EXERCISE: Copy each line of the data below in which the word "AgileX" can be found.
────
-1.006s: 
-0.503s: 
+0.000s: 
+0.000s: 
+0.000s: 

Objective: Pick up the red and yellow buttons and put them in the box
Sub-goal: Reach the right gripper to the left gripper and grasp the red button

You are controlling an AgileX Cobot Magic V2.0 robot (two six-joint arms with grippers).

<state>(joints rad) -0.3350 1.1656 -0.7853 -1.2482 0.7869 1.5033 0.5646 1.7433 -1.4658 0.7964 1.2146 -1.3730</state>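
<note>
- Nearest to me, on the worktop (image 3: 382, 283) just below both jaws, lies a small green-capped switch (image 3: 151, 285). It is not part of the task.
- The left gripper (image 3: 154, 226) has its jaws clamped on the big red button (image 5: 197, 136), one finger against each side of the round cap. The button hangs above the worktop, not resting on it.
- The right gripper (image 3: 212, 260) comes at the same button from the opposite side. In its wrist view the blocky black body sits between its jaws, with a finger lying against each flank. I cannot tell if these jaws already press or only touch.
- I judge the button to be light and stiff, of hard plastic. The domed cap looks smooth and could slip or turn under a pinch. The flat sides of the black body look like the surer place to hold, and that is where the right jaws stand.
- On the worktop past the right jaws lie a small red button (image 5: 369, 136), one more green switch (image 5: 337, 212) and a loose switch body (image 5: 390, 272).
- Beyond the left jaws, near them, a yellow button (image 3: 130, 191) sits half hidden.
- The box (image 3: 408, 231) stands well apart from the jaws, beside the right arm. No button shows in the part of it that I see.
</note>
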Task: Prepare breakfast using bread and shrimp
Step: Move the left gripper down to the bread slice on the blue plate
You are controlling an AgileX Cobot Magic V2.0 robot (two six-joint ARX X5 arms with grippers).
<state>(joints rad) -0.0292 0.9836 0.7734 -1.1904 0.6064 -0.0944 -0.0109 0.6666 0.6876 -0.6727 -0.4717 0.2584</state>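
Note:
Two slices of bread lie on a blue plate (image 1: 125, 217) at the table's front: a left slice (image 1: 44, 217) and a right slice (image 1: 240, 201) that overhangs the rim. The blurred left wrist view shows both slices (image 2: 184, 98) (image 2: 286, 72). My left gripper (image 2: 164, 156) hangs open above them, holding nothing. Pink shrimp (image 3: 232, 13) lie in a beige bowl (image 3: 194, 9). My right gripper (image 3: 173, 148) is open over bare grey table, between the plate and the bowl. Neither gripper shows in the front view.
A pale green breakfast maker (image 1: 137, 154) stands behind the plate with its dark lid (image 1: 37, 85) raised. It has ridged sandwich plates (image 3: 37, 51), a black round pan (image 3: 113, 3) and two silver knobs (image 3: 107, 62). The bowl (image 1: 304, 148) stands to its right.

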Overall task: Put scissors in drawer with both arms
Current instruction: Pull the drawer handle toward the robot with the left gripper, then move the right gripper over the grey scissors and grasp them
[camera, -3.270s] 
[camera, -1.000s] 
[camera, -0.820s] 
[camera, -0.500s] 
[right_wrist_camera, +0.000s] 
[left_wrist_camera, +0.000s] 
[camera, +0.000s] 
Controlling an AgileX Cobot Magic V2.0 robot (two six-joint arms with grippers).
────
RESPONSE TO THE TASK:
You are controlling an AgileX Cobot Magic V2.0 robot (two six-joint arms with grippers).
You are controlling an AgileX Cobot Magic V2.0 robot (two six-joint ARX X5 arms with grippers).
Controlling an AgileX Cobot Magic V2.0 robot (two six-joint arms with grippers).

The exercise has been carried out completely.